**Material provided:**
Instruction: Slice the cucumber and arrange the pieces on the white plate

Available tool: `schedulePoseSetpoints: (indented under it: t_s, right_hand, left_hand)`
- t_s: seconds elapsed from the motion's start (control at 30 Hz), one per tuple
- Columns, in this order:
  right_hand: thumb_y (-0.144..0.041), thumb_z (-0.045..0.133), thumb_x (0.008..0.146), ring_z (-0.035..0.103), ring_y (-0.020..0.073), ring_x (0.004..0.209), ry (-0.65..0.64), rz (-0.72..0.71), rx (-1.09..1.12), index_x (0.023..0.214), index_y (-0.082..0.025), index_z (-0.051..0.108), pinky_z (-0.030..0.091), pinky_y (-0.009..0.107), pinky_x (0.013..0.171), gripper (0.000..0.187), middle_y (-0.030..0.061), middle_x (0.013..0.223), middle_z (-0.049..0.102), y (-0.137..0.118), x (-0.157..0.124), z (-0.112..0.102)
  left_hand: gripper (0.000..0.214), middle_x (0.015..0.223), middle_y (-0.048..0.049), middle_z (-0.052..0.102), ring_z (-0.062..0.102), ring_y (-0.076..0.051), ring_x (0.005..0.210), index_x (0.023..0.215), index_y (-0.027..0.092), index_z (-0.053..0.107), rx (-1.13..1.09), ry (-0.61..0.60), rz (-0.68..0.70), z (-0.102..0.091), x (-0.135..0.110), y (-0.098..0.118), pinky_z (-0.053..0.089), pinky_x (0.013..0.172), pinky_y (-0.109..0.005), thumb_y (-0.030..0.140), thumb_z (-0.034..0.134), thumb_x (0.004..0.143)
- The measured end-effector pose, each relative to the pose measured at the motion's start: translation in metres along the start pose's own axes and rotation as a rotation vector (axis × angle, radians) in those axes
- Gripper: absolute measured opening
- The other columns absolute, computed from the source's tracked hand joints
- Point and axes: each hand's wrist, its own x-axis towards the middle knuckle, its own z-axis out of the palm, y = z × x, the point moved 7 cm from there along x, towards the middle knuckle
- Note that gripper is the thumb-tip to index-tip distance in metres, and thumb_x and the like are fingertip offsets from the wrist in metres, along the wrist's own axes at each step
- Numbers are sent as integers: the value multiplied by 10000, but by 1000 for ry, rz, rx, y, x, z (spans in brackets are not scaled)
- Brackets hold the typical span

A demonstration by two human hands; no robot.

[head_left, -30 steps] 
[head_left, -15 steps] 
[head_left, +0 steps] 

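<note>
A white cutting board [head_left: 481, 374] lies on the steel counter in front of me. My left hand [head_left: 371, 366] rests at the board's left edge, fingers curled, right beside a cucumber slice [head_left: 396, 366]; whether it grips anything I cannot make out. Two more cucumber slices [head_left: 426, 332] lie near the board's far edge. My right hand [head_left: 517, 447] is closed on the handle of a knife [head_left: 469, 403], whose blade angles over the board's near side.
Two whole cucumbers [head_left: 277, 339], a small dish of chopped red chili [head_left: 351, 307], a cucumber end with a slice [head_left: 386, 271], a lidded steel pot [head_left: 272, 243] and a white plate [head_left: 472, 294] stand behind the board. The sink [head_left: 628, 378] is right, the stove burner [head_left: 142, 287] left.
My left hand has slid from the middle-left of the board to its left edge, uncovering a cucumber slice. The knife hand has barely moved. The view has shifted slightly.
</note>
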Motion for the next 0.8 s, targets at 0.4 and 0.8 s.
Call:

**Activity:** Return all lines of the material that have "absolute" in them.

**Your solution:**
- Gripper: absolute measured opening
- The other columns absolute, computed from the source's tracked hand joints

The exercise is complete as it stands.